The Parable of the Prodigal Son (Luke 15:11-32) can be contextually interpreted in view of today's conflicts and indeed in every generation and family. Traditionally the first son was the most important child in the family. He would carry the family’s progeny for generations. The ancients, like us, wanted to be eternal. A father would become eternal through his son. And his son too would become eternal through his own son. The first son is the first fruit of his parents and this is why he was dedicated to God by his parents in the Jewish tradition and most other traditions of the world.

Professor René Girard, a contemporary brilliant anthropologist, devised his Mimetic Rivalry Theory (which is now part of advanced research in universities), based on imitation that creates rivalry. If I and my brother love the same girl with passion, then we will imitate each other and eventually fall in rivalry! If I find that my brother took his share of inheritance and thought of himself alone, I would imitate him for the possession of what I believe is my money (which is scarce today) and psychologically at least I would wish to ruin him rather than receive him if he comes back in need of my help! I can understand why the elder brother was angry when his younger brother was given a welcome of a hero by his father. If I condemn the elder brother, I would be condemning the vast majority of humanity and of Catholics, including me, indeed. Christians today who think that because they follow the gospel are better than Non-Christians are acting like the elder brother.

If I follow Girard’s thought to the end, I will find rivalry by imitation where competition forces small businesses to lower their prices and thus lay off their employees. The large corporations do more harm to society by pressing consumers through sophisticated marketing tools to buy their products at the expense of small business and indeed be more efficient by using automated technology rather than human resources thus increasingly causing higher unemployment. For a fair society we need to understand reciprocity, equity, and collaboration as inherently needed for the human survival. A good book to read is Professor Peter Corning’s “The Fair Society” published in 2011.

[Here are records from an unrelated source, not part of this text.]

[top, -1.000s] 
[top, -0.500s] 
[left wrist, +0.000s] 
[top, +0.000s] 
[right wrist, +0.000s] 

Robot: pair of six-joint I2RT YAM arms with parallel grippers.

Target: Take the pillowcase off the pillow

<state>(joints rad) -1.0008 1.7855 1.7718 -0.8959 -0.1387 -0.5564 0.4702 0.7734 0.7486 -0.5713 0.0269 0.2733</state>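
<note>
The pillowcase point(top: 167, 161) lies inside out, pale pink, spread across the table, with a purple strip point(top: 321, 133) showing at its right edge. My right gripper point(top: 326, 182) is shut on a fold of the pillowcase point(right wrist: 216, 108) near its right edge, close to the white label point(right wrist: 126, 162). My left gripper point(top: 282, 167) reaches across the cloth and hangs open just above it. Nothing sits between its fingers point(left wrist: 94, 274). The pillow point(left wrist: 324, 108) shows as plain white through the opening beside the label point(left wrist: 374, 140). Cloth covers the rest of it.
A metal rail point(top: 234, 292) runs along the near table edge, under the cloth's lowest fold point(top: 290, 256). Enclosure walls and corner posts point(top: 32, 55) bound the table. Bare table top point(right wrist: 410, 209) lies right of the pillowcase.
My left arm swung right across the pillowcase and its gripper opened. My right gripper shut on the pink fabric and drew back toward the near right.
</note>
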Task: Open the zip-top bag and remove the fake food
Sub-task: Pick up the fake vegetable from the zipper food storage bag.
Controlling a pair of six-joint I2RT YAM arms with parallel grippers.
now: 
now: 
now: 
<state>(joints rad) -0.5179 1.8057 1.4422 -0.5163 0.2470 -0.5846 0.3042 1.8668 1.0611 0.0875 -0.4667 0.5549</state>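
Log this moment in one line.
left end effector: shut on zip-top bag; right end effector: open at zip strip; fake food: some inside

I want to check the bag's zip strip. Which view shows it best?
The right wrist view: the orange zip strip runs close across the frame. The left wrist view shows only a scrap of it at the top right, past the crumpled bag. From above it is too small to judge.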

Let’s now have a look at the lost son, a man who wasted all his money on “fun stuff” and prostitutes, then found himself needing to survive. His selfish conclusion was to go back to his father and only utter a few words of repentance in hope that his father will give him to eat in return for letting him work as one of the servants. I also find this son’s behaviour typical of any natural reaction to hardship. This is why people return to God only when they are faced with death, in hardship or in terminal sickness.

This is probably one of the reasons for the recent revolutions in the Middle East. Division is the result of revolutions. This is why I urgently called Christians to reunite under the leadership of the Pope of Rome. See http://www.todayquestions.blogspot.com/2009/10/why-christians-should-be-catholic.html

The only shocking action in the Parable is that of the father. Christ reveals the tender love of God, the Father of all, who not only welcomes his lost son but runs not minding his old age to meet him midway and kiss him. That would have been enough for the son to be reassured of the love he has in his father’s heart. The old father does not wait for his lost son, now found, to complete the sentence of asking forgiveness and immediately orders his servants to cloth him with the best and celebrate his return. It is the story of God's providence and love throughout history who rather than damning the sinful of his creation, He dared to look for the lost ones and run after them until they said yes to His abiding love.

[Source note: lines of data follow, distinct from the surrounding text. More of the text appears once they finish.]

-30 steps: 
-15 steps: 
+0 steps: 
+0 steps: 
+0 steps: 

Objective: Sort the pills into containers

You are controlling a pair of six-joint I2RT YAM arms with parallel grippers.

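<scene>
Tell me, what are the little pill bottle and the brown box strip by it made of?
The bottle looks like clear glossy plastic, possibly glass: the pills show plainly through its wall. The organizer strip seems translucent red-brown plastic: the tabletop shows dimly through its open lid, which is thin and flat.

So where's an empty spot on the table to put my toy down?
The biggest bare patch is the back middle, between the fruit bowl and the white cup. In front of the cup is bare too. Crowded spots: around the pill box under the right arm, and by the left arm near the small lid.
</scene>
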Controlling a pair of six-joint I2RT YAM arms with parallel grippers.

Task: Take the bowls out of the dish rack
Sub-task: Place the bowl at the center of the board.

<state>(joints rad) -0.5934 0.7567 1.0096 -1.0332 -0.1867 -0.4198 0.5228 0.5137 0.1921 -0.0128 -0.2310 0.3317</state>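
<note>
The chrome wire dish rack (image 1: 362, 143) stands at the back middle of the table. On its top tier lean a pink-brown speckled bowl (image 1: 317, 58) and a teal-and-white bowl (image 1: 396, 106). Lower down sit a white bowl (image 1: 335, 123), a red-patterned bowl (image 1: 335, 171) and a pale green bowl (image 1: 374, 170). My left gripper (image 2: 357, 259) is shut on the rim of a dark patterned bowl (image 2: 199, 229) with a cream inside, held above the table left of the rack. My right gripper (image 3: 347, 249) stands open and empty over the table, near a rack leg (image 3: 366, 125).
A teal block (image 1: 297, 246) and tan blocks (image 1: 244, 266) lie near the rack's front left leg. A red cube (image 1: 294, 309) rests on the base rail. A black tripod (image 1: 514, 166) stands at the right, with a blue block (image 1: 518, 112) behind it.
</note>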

The idea of God's universal love is progressively revealed in the Old Testament and clearly found in the teachings of Christ our God and Saviour and, following him, St. Paul, and St. John in the New Testament. The same idea runs through the Patristic writings including those of Origen and St. Augustine, and in Medieval theology in St. Bernard of Clairvaux and others as well as in St. Thomas Aquinas and beyond.

These works have been retrieved by the Jesuit theologian Henri de Lubac (and his students such as Jean Daniélou) whose movement of “Ressourcement” (i.e. bringing the sources) and writings since the 1940s contributed to the development of thought and drafting of the documents of the Second Vatican Council (1962-1965), and influenced Yves Congar, Joseph Ratzinger (Pope Benedict XVI), Blessed John Paul II, Hans Urs von Balthasar, Karl Rahner and many great contemporary Catholic theologians.

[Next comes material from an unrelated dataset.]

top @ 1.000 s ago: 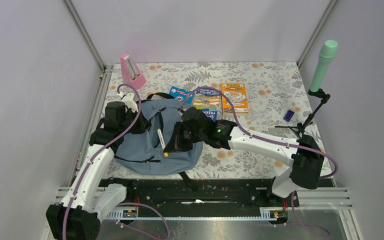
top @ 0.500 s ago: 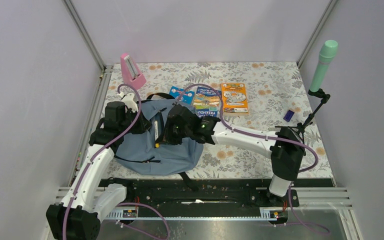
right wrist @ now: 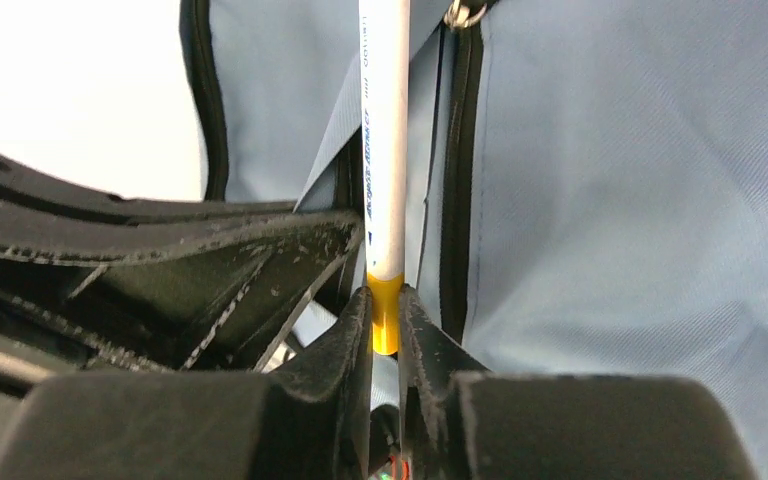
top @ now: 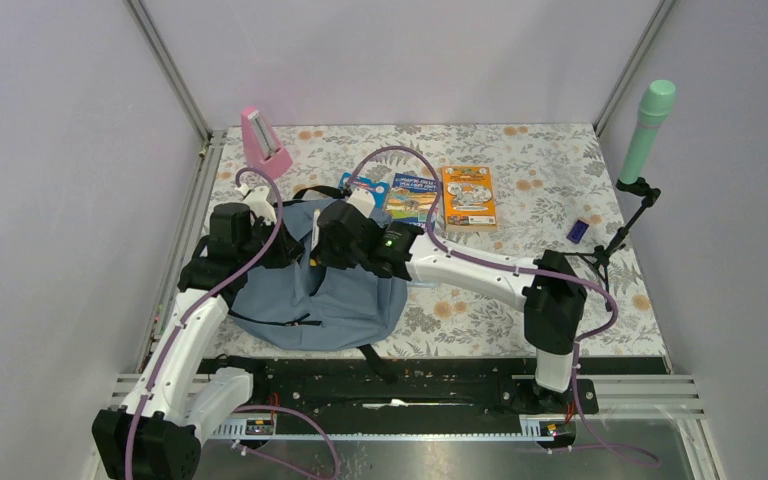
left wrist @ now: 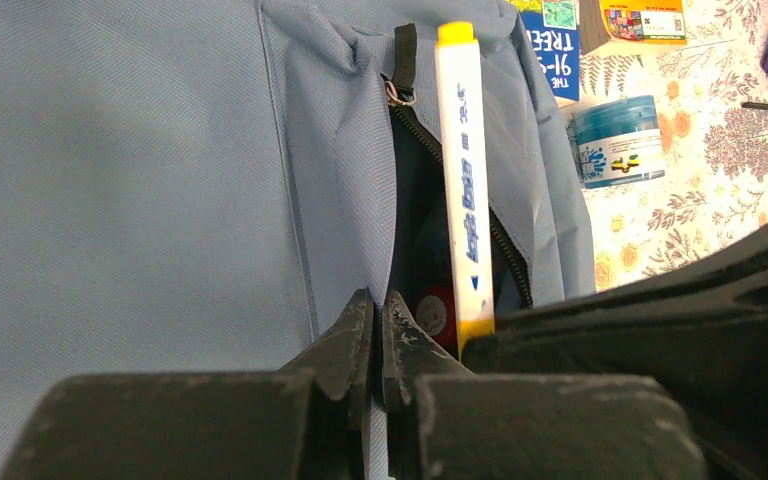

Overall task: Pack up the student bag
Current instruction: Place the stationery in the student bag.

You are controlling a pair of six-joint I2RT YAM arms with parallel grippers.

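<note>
The student bag [top: 300,295], grey-blue, lies flat at the left of the table. My left gripper [left wrist: 379,310] is shut on the fabric lip of its unzipped pocket [left wrist: 415,230] and holds that lip up. A white marker [left wrist: 463,170] with yellow ends stands across this opening, its lower end inside. My right gripper [right wrist: 385,310] is shut on the marker [right wrist: 384,150] at its yellow end, right beside the left gripper [top: 285,248]. Something red [left wrist: 438,312] shows inside the pocket. In the top view the right gripper [top: 328,240] covers most of the marker.
A pink metronome [top: 263,143] stands behind the bag. Two books [top: 412,196] [top: 468,195] and a blue tub [left wrist: 615,140] lie just right of it. A small blue block [top: 578,231] and a green microphone on a stand [top: 647,125] are at the far right.
My right arm has swung left and away over the bag, carrying the marker from the bag's middle to the pocket opening beside the left gripper. The left arm has stayed put.
</note>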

God loves all and works in all through his Spirit, the Spirit of his Son throughout the ages. It is up to us, Christians, to respond to the grace of God, spread the truth of Christ, and show the love we receive without merit by our actions and thoughts, in family, work, church, and society as did the saints; for although God offers salvation freely, only in cooperating with his grace can it be realized in us.

God is at work since the beginning of history; for God wills that fallen humans be saved and have eternal life even though it cost him his life on the cross at the hands of his beloved creatures. He always forgives not only on the cross but also in his own Resurrection. See how he responded to Thomas who doubted. And in the long history of humanity, God worked in civilizations as for example converting the hard Gothic tribes to accept the Christian faith and become more human in the 5th century; and in a harder lesson for Christians, having seen Christian divisions in the 5th century, he did not abandon them - God worked in the Assyrian Dyophysite Christians who separated from the Catholic Church after the Council of Ephesus in 431 AD and the Syrian Miaphysite Christians who separated from the Catholic Church after the Council of Chalcedon in 451 AD. In spite of their afflictions, these faithful in Syria and Iraq lived with the Islamic conquests in the 7th century and produced such giants as St. John of Damascus whose writings greatly influenced the Latin Catholics in Medieval Europe. They also translated the Greek philosophy of Aristotle to Arabic. Arabs took these translations and studied Aristotle whose writings then reached the Moors, an Islamic civilization in Spain, and there they were translated again to Latin. These works now in Latin fell in the hands of St. Thomas Aquinas. Saint Thomas used Aristotle to build a renewed Christian philosophy that opened the way to exploration of the natural world which developed in the scientific age.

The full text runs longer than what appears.